- **Task brief**: Transcribe the data exactly. Pictures stay out.

- **Data extract**:
::::::::
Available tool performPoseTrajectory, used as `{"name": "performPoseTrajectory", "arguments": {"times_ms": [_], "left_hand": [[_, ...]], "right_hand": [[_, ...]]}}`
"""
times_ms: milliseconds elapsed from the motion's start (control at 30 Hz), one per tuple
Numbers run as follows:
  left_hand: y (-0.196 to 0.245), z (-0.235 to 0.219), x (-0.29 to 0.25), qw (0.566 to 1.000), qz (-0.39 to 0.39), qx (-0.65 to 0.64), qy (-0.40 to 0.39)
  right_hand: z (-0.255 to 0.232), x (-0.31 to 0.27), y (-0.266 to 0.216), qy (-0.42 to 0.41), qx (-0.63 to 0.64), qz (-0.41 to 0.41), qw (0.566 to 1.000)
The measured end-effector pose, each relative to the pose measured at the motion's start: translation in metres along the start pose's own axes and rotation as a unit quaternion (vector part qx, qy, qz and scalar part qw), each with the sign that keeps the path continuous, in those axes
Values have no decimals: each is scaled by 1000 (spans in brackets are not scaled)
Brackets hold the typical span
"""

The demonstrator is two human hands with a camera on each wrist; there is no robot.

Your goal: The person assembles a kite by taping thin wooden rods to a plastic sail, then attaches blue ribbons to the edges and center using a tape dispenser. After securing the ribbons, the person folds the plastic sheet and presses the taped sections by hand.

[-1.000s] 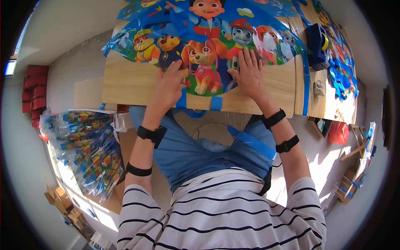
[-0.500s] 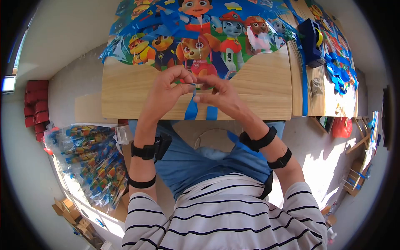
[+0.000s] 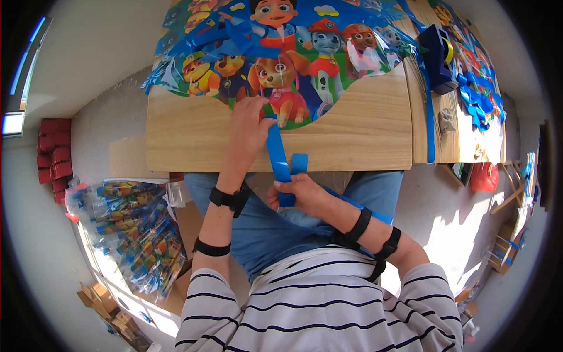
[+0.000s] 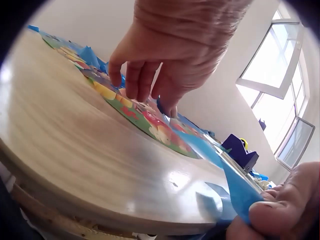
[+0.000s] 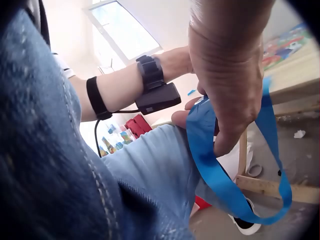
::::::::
- **Solution below**:
Available tool performPoseTrajectory, used as `{"name": "performPoseTrajectory", "arguments": {"times_ms": [_], "left_hand": [[_, ...]], "right_hand": [[_, ...]]}}`
"""
times_ms: milliseconds elapsed from the motion's start (control at 30 Hz), one per tuple
Numbers run as follows:
  left_hand: y (-0.196 to 0.245), z (-0.235 to 0.219), x (-0.29 to 0.25), qw (0.566 to 1.000), qz (-0.39 to 0.39), qx (-0.65 to 0.64), qy (-0.40 to 0.39)
  right_hand: z (-0.255 to 0.232), x (-0.31 to 0.27), y (-0.266 to 0.216), qy (-0.42 to 0.41), qx (-0.63 to 0.64), qz (-0.41 to 0.41), qw (0.566 to 1.000)
The measured end-effector pose, each relative to the pose measured at the motion's start: translation in metres along the start pose's own axes and rotation as a unit quaternion (vector part qx, qy, qz and scalar part qw), each with the sign that keeps the path continuous, in those axes
Values have no decimals: each is scaled by 1000 (spans in brackets are not scaled)
Brackets hold the typical span
"""

The demonstrator is two human hands with a camera on each wrist; there is no robot.

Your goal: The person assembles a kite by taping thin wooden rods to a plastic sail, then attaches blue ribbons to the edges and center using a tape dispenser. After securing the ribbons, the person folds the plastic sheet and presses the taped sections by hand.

[-1.000s] 
[-0.500s] 
[+0.000s] 
[+0.000s] 
[+0.000s] 

The complete answer has been given.